(Work task) Where a line below holds the string "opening", that line goes into the answer.

*** Records shown ***

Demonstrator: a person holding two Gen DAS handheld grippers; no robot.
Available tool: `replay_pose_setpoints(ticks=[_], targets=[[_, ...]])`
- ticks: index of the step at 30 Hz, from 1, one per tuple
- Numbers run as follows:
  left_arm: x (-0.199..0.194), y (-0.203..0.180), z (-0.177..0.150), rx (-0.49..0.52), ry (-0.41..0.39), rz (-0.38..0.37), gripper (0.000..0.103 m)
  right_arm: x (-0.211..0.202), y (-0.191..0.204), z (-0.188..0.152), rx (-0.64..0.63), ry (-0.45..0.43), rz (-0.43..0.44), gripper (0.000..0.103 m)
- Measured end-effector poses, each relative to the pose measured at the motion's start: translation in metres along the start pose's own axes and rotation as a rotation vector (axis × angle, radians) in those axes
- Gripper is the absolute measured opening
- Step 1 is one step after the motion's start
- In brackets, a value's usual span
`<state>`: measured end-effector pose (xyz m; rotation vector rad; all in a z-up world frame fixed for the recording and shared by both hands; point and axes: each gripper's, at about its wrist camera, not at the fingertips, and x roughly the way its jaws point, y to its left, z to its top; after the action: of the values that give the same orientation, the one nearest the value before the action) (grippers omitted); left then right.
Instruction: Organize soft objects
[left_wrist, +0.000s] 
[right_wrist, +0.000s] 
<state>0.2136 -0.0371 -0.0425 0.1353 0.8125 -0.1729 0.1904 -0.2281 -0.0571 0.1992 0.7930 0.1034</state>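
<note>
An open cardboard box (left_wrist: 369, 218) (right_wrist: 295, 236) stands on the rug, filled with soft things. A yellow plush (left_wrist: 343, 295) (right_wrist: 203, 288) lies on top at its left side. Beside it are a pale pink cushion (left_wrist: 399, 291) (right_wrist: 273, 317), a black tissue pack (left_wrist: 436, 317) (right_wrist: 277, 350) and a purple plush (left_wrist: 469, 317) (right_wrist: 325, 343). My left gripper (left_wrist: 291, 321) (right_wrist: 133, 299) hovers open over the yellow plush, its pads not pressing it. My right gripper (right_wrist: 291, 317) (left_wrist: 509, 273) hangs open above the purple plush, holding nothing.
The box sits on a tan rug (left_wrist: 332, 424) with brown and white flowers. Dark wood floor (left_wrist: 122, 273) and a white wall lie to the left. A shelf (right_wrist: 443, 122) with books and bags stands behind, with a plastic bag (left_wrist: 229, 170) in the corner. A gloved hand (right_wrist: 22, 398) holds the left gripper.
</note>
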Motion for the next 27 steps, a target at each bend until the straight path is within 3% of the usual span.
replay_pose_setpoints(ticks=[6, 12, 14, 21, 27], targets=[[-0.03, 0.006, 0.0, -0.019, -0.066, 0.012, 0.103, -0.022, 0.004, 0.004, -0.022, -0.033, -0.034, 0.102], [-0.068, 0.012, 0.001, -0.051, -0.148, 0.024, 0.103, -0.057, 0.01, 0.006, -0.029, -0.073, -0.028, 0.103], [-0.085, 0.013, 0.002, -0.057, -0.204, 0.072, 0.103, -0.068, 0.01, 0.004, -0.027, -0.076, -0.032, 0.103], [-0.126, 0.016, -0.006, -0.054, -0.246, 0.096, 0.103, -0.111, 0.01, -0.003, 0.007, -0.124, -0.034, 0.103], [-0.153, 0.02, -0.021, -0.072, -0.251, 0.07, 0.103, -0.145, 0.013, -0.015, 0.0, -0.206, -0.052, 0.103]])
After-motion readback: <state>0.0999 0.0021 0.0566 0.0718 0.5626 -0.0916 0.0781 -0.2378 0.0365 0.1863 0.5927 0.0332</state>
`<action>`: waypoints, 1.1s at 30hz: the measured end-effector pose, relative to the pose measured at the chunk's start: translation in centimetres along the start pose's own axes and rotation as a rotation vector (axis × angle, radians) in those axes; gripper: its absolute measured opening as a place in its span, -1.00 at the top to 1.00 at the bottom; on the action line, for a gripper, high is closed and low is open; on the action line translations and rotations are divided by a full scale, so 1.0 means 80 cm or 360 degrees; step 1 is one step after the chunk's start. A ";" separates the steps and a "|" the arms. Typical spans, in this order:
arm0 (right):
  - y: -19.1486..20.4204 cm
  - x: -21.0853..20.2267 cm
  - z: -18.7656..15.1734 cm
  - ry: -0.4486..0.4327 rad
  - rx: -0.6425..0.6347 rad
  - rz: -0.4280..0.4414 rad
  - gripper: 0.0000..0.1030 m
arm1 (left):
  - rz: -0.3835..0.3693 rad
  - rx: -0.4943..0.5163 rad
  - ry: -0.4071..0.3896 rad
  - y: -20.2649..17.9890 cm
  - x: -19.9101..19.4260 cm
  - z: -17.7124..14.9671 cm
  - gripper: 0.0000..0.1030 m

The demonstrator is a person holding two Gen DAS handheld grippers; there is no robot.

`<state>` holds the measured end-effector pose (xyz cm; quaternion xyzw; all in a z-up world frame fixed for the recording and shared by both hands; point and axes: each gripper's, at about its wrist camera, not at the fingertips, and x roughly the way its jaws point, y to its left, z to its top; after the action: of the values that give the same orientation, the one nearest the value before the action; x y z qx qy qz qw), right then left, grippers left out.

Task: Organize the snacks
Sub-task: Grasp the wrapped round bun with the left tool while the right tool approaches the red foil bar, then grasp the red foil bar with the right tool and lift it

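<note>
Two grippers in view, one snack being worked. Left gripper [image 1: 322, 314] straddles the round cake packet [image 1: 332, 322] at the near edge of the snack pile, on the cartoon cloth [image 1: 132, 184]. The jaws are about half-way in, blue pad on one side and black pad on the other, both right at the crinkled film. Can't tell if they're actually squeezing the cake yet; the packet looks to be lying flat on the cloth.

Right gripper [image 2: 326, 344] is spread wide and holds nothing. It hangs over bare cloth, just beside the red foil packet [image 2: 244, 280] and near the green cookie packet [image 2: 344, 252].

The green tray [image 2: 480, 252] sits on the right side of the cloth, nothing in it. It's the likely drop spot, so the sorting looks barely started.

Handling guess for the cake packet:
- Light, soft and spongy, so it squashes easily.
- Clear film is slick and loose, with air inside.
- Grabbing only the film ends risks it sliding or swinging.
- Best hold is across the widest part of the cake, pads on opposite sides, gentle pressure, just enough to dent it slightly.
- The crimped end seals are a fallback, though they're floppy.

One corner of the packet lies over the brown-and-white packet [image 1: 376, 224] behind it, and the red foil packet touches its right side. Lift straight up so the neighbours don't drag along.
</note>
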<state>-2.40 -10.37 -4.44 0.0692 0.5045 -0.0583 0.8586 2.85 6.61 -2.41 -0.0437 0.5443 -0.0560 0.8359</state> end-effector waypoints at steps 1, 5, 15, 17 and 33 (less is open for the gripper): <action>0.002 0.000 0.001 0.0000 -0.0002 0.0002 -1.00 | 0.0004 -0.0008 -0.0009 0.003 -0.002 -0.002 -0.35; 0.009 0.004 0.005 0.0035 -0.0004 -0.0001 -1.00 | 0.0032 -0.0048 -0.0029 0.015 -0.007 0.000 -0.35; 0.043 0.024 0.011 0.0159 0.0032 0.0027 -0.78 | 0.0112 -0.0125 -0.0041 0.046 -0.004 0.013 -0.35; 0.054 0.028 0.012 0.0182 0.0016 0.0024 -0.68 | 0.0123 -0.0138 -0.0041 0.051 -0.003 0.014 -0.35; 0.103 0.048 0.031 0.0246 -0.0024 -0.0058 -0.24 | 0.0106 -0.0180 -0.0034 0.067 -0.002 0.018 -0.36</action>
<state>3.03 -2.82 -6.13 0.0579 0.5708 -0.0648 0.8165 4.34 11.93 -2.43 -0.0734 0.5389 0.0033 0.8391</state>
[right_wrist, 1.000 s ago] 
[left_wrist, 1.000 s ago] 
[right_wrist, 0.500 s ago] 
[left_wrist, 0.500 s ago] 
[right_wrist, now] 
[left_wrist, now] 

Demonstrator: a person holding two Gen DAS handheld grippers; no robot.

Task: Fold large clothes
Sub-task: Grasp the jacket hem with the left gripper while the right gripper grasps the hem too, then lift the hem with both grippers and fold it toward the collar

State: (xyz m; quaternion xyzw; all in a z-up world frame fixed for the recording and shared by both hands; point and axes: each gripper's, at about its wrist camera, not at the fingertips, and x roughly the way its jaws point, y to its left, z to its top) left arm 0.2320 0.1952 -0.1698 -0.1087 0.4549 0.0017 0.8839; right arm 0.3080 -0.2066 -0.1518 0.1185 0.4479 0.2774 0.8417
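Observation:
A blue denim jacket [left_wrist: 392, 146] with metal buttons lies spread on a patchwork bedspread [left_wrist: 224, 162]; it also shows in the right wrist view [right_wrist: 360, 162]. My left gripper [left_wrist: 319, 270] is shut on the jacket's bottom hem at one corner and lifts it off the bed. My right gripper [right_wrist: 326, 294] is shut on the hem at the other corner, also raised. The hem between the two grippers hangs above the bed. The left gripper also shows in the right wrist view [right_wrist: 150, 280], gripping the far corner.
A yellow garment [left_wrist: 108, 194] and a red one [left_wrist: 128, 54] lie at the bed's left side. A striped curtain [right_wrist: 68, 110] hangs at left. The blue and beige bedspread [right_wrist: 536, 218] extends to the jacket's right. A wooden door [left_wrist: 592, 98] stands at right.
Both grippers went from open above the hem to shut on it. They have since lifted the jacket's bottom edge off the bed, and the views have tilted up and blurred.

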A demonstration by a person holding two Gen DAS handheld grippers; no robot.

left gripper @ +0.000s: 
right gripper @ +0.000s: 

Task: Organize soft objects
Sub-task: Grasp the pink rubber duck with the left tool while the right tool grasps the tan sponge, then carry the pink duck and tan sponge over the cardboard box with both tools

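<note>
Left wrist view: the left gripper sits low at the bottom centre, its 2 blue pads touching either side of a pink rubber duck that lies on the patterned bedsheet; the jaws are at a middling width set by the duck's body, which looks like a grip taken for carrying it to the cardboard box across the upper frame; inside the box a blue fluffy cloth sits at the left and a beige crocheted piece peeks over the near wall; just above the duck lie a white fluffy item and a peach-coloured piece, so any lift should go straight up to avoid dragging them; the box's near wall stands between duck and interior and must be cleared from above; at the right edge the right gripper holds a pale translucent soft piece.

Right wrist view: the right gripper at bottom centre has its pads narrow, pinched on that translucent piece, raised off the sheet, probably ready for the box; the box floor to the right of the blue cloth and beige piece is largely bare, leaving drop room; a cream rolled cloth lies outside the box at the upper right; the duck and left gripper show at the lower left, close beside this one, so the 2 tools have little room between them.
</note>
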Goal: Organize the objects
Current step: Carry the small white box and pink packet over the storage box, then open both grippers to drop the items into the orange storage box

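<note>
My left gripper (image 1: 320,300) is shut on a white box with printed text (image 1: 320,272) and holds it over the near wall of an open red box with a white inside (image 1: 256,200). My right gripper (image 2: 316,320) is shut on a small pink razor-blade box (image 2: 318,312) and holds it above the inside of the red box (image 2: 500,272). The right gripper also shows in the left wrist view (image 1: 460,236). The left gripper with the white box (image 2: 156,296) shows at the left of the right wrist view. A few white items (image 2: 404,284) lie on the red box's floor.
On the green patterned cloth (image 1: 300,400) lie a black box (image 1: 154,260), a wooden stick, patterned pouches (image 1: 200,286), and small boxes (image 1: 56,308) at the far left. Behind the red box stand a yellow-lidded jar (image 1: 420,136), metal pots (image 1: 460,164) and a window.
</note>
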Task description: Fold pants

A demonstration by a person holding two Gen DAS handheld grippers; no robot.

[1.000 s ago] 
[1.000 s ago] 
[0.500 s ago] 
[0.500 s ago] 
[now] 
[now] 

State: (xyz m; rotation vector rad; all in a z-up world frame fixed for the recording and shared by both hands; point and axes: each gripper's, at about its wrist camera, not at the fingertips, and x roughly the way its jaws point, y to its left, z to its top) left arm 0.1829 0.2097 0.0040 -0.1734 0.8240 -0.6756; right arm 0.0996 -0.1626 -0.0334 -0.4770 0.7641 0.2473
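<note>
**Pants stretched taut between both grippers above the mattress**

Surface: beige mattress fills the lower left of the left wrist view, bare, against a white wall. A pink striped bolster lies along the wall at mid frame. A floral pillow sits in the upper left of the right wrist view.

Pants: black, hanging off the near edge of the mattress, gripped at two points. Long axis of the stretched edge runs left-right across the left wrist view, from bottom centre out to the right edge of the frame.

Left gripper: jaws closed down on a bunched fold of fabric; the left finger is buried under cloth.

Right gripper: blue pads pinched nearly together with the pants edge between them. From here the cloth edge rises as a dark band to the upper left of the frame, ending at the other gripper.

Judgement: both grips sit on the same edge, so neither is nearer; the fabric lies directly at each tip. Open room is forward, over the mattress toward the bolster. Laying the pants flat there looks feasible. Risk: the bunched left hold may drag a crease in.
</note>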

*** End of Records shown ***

(Solved exercise)
- Gripper is the absolute measured opening
`<action>`: waypoints, 1.1s at 30hz: the measured end-effector pose, relative to the pose measured at the chunk's start: translation in centimetres along the start pose's own axes and rotation as a rotation vector (axis × angle, radians) in those axes; gripper: its absolute measured opening as a place in its span, -1.00 at the top to 1.00 at the bottom; on the action line, for a gripper, high is closed and low is open; on the action line translations and rotations are divided by a full scale, so 1.0 means 80 cm or 360 degrees; step 1 is one step after the chunk's start. A ";" separates the steps and a "|" the arms. Typical spans, in this order:

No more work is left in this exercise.